Author Response File: Author Response.pdf

Reviewer 3 Report

Comments and Suggestions for Authors

Review of Photonics manuscript  3736000 titled “A Low-cost Portable SDIMM for Daytime Atmospheric Optical Turbulence Measurement in Observatory Site Testing: Primary Results from Ali Site” by Jingxing Wang, Jing Feng, Xuan Qian, Yongqiang Yao, Mingyu Zhao, Kaifeng Kang, and Tengfei Song

The manuscript presents a version of a differential motion system specifically designed for day-time seeing measurements using the solar limb.  

The manuscript is well written and concise. It has few typos that I would encourage the authors to do a careful editing.

For example the subscript of equation 2 I suspect should be l and not i.

Line 46 planeSong is missing a space.

From the technical point of view my biggest concern is the temporal resolution.

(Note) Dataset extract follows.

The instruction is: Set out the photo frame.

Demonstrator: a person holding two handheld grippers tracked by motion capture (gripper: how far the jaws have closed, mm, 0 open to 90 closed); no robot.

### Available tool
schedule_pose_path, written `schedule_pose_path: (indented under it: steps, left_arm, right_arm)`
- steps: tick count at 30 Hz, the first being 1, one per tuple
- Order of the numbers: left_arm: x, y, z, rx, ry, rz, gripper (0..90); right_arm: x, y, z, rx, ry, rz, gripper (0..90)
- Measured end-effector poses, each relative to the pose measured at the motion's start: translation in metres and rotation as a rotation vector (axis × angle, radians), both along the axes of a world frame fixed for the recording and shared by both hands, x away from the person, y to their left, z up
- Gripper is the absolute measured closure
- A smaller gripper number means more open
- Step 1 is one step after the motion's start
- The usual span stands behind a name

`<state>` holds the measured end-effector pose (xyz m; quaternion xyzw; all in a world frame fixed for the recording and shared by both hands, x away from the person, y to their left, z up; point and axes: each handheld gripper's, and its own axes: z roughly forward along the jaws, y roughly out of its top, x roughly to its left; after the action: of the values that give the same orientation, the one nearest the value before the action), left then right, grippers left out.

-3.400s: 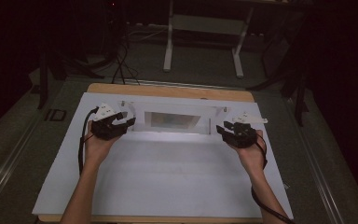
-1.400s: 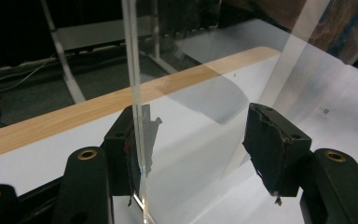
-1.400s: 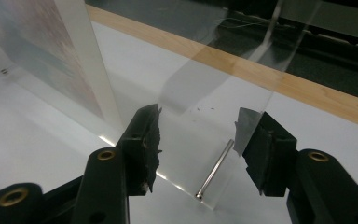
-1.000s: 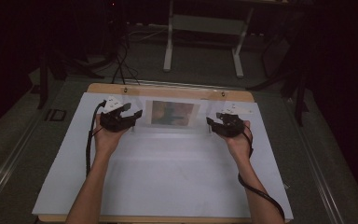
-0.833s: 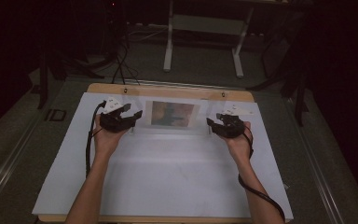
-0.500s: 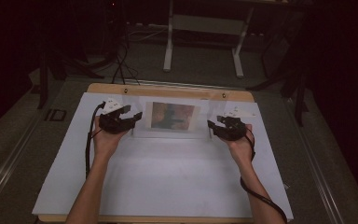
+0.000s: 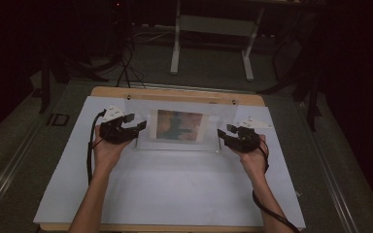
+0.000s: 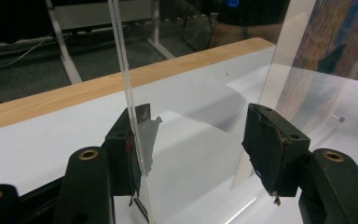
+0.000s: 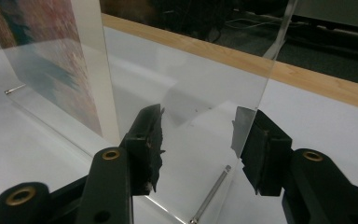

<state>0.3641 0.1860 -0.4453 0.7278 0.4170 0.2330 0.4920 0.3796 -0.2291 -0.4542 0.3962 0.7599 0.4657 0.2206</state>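
White mat [image 7: 175,189] on wood-edged table [image 7: 175,93], dark room, acrylic frame [image 7: 179,127] between both grippers' parted fingers.

Upright acrylic photo frame [image 7: 179,127] across the far table [image 7: 175,194], open white surface nearer

A clear acrylic frame [image 7: 179,127] holds a picture [image 7: 178,125] streaked in orange-red, teal and dark blue with a white border around it; in the left gripper view the picture [image 8: 335,32] shows mottled brown, orange and blue. The table top [image 7: 175,184] is white, with a light wooden edge [image 7: 175,94] at the far side. Both the left gripper [image 7: 138,127] and the right gripper [image 7: 223,133] are black with brass-coloured rivets, each topped with a pale grey plate. The floor [image 7: 19,145] is dull grey-green.
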Motion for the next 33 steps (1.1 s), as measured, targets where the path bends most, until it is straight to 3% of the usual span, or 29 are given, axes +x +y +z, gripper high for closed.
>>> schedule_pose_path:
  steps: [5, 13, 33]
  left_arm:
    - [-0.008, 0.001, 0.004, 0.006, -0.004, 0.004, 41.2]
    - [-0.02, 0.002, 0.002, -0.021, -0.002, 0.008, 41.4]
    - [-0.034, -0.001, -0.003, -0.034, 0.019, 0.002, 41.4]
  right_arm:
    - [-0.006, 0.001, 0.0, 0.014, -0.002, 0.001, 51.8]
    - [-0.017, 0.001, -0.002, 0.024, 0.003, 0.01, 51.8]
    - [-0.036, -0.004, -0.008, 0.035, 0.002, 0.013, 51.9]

While the authors do a good job in describing the spatial resolution and their algorithm to retrieve r0 there is very little discussion of the temporal resolution. Their camera has a 36 Hz frame rate this means that they are sampling the turbulence around 3Hz. This is definitely too slow and may cause an under estimation of r0 due to time averaging.

 

Comments on the Quality of English Language

The English is adequate, but a good editing would help.

Author Response

Reviewer 3:

  1. For example the subscript of equation 2 I suspect should be l and not i.

Author's Response: 

Following the reviewer's suggestion, we have modified the wording to:

 

  1. Line 46 planeSong is missing a space.

Author's Response: 

Following the reviewer's suggestion, we have modified the wording to: A small wedge prism inserted into one of the segmented sub-wavefronts induces a fixed wavefront tilt perpendicular to the slit axis, generating two parallel slit images of the solar limb in the conjugate image plane Song et al.[9].

 

  1. From the technical point of view my biggest concern is the temporal resolution. While the authors do a good job in describing the spatial resolution and their algorithm to retrieve r0 there is very little discussion of the temporal resolution. Their camera has a 36 Hz frame rate this means that they are sampling the turbulence around 3Hz. This is definitely too slow and may cause an under estimation of r0 due to time averaging.

Author's Response:

To address this concern, we have made the following improvements: To enhance temporal resolution, the images were cropped to a 400 × 400 pixel region around the solar limb, increasing the sampling rate to 120 Hz, which was adequate for capturing the rapid dynamics of atmospheric turbulence. The system was remotely controlled, with real-time image quality monitoring enabling adjustments to exposure settings to account for fluctuations in solar brightness. Automated quality control algorithms identified and flagged images with excessive noise or cloud interference, ensuring that only high-quality data were processed.